- EXERCISE DIRECTIONS -
A word-for-word repeat of all the data is the goal.
*** EXTRACTED ENTRIES Section Begins ***
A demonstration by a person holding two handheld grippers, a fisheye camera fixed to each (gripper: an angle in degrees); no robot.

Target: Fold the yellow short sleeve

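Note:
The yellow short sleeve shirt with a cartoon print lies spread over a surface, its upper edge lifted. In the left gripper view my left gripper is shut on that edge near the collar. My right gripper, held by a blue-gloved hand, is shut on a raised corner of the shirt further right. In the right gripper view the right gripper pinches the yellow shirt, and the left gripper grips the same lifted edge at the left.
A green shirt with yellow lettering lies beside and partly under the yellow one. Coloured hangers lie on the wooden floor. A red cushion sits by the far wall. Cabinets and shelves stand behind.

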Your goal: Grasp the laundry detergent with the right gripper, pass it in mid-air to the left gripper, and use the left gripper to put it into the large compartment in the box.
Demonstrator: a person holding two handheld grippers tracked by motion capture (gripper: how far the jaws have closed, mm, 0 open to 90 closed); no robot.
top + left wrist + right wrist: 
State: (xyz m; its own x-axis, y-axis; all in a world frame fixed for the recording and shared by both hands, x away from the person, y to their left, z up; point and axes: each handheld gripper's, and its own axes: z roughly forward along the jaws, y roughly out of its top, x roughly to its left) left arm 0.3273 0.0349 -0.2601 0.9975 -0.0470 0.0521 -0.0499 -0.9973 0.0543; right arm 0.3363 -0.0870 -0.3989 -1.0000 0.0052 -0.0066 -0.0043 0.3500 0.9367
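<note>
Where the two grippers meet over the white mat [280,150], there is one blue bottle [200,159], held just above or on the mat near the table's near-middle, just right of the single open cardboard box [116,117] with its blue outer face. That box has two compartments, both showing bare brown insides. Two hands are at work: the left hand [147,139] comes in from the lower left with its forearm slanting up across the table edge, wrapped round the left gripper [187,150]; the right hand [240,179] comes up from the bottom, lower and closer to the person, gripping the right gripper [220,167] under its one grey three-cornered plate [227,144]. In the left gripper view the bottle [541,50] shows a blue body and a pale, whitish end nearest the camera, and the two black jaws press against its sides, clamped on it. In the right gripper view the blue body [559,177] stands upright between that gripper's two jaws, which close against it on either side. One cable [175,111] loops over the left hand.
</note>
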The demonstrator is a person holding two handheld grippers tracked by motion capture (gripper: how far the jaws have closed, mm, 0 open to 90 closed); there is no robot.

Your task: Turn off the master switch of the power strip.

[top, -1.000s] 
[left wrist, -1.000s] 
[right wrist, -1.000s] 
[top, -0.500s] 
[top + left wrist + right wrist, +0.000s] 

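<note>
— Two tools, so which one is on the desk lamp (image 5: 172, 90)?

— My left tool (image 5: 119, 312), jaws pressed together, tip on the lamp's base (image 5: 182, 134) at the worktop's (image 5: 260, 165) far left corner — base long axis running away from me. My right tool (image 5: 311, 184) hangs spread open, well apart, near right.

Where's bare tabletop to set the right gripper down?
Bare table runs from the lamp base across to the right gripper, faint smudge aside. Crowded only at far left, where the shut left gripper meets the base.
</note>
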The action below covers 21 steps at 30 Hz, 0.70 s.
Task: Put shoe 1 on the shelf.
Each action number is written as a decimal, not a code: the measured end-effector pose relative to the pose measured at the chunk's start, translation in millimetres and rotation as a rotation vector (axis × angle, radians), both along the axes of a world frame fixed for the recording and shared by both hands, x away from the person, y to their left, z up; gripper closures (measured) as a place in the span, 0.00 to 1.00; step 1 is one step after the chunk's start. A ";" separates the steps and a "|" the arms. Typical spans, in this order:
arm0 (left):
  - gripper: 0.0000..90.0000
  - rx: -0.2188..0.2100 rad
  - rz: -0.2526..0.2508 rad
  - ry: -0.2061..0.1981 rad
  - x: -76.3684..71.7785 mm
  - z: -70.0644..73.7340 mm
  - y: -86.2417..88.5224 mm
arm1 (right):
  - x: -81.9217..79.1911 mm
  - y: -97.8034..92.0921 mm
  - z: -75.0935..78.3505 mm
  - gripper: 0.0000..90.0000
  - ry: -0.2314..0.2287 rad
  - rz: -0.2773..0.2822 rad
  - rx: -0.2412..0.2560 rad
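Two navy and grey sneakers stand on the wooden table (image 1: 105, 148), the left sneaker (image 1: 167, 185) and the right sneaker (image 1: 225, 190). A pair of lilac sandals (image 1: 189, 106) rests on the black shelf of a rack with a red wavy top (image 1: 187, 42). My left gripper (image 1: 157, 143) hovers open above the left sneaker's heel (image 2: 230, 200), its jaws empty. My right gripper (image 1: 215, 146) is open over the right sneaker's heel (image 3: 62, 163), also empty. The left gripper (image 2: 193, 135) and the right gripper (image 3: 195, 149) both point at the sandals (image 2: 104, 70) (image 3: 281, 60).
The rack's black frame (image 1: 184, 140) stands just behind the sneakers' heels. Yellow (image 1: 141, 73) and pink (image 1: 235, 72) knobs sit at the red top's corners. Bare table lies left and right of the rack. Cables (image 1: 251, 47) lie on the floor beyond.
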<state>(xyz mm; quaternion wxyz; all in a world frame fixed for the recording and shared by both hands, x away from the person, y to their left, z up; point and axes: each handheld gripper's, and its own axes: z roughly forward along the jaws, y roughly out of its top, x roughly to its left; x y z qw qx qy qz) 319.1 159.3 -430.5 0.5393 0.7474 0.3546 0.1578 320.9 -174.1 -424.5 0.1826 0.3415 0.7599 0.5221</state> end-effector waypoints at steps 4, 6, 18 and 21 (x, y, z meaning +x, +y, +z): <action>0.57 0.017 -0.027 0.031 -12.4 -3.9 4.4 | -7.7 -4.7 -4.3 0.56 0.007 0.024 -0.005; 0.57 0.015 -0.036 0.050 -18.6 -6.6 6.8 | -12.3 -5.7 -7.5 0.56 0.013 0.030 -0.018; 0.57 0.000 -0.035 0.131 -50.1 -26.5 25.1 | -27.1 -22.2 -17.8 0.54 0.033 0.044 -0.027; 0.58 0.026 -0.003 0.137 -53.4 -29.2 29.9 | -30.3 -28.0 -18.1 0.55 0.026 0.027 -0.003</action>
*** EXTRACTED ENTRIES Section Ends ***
- EXERCISE SOLUTION -
A demonstration by a person holding two handheld grippers, a fisheye camera fixed to each (gripper: an angle in degrees); no robot.

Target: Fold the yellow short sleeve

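Note:
The yellow short sleeve shirt with a cartoon print lies spread over a surface, its upper edge lifted. In the left gripper view my left gripper is shut on that edge near the collar. My right gripper, held by a blue-gloved hand, is shut on a raised corner of the shirt further right. In the right gripper view the right gripper pinches the yellow shirt, and the left gripper grips the same lifted edge at the left.
A green shirt with yellow lettering lies beside and partly under the yellow one. Coloured hangers lie on the wooden floor. A red cushion sits by the far wall. Cabinets and shelves stand behind.
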
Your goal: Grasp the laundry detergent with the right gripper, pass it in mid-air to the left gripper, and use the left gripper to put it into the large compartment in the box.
Demonstrator: a person holding two handheld grippers tracked by motion capture (gripper: how far the jaws have closed, mm, 0 open to 90 closed); no robot.
top + left wrist + right wrist: 
State: (xyz m; its own x-axis, y-axis; all in a world frame fixed for the recording and shared by both hands, x away from the person, y to their left, z up; point and axes: each handheld gripper's, and its own axes: z roughly forward along the jaws, y roughly out of its top, x roughly to its left) left arm 0.3273 0.0349 -0.2601 0.9975 -0.0470 0.0521 -0.0499 -0.9973 0.0543; right arm 0.3363 -0.0870 -0.3989 -1.0000 0.0052 -0.0066 -0.0043 0.3500 0.9367
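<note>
Where the two grippers meet over the white mat [280,150], there is one blue bottle [200,159], held just above or on the mat near the table's near-middle, just right of the single open cardboard box [116,117] with its blue outer face. That box has two compartments, both showing bare brown insides. Two hands are at work: the left hand [147,139] comes in from the lower left with its forearm slanting up across the table edge, wrapped round the left gripper [187,150]; the right hand [240,179] comes up from the bottom, lower and closer to the person, gripping the right gripper [220,167] under its one grey three-cornered plate [227,144]. In the left gripper view the bottle [541,50] shows a blue body and a pale, whitish end nearest the camera, and the two black jaws press against its sides, clamped on it. In the right gripper view the blue body [559,177] stands upright between that gripper's two jaws, which close against it on either side. One cable [175,111] loops over the left hand.
</note>
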The demonstrator is a person holding two handheld grippers tracked by motion capture (gripper: how far the jaws have closed, mm, 0 open to 90 closed); there is no robot.

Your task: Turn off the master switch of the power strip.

[top, -1.000s] 
[left wrist, -1.000s] 
[right wrist, -1.000s] 
[top, -0.500s] 
[top + left wrist + right wrist, +0.000s] 

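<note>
— Two tools, so which one is on the desk lamp (image 5: 172, 90)?

— My left tool (image 5: 119, 312), jaws pressed together, tip on the lamp's base (image 5: 182, 134) at the worktop's (image 5: 260, 165) far left corner — base long axis running away from me. My right tool (image 5: 311, 184) hangs spread open, well apart, near right.

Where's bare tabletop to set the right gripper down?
Bare table runs from the lamp base across to the right gripper, faint smudge aside. Crowded only at far left, where the shut left gripper meets the base.
</note>
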The action below covers 21 steps at 30 Hz, 0.70 s.
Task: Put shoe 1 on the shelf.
Each action number is written as a decimal, not a code: the measured end-effector pose relative to the pose measured at the chunk's start, translation in millimetres and rotation as a rotation vector (axis × angle, radians), both along the axes of a world frame fixed for the recording and shared by both hands, x away from the person, y to their left, z up; gripper closures (measured) as a place in the span, 0.00 to 1.00; step 1 is one step after the chunk's start. A ";" separates the steps and a "|" the arms. Typical spans, in this order:
arm0 (left):
  - gripper: 0.0000..90.0000
  - rx: -0.2188..0.2100 rad
  - rz: -0.2526..0.2508 rad
  - ry: -0.2061..0.1981 rad
  - x: -76.3684..71.7785 mm
  - z: -70.0644..73.7340 mm
  - y: -86.2417..88.5224 mm
arm1 (right):
  - x: -81.9217..79.1911 mm
  - y: -97.8034..92.0921 mm
  - z: -75.0935..78.3505 mm
  - gripper: 0.0000..90.0000
  - ry: -0.2314..0.2287 rad
  - rz: -0.2773..0.2822 rad
  - rx: -0.2412..0.2560 rad
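Two navy and grey sneakers stand on the wooden table (image 1: 105, 148), the left sneaker (image 1: 167, 185) and the right sneaker (image 1: 225, 190). A pair of lilac sandals (image 1: 189, 106) rests on the black shelf of a rack with a red wavy top (image 1: 187, 42). My left gripper (image 1: 157, 143) hovers open above the left sneaker's heel (image 2: 230, 200), its jaws empty. My right gripper (image 1: 215, 146) is open over the right sneaker's heel (image 3: 62, 163), also empty. The left gripper (image 2: 193, 135) and the right gripper (image 3: 195, 149) both point at the sandals (image 2: 104, 70) (image 3: 281, 60).
The rack's black frame (image 1: 184, 140) stands just behind the sneakers' heels. Yellow (image 1: 141, 73) and pink (image 1: 235, 72) knobs sit at the red top's corners. Bare table lies left and right of the rack. Cables (image 1: 251, 47) lie on the floor beyond.
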<state>(xyz mm; quaternion wxyz; all in a world frame fixed for the recording and shared by both hands, x away from the person, y to their left, z up; point and axes: each handheld gripper's, and its own axes: z roughly forward along the jaws, y roughly out of its top, x roughly to its left; x y z qw qx qy qz) 319.1 159.3 -430.5 0.5393 0.7474 0.3546 0.1578 320.9 -174.1 -424.5 0.1826 0.3415 0.7599 0.5221</state> end-effector waypoints at steps 4, 6, 18 and 21 (x, y, z meaning +x, +y, +z): <action>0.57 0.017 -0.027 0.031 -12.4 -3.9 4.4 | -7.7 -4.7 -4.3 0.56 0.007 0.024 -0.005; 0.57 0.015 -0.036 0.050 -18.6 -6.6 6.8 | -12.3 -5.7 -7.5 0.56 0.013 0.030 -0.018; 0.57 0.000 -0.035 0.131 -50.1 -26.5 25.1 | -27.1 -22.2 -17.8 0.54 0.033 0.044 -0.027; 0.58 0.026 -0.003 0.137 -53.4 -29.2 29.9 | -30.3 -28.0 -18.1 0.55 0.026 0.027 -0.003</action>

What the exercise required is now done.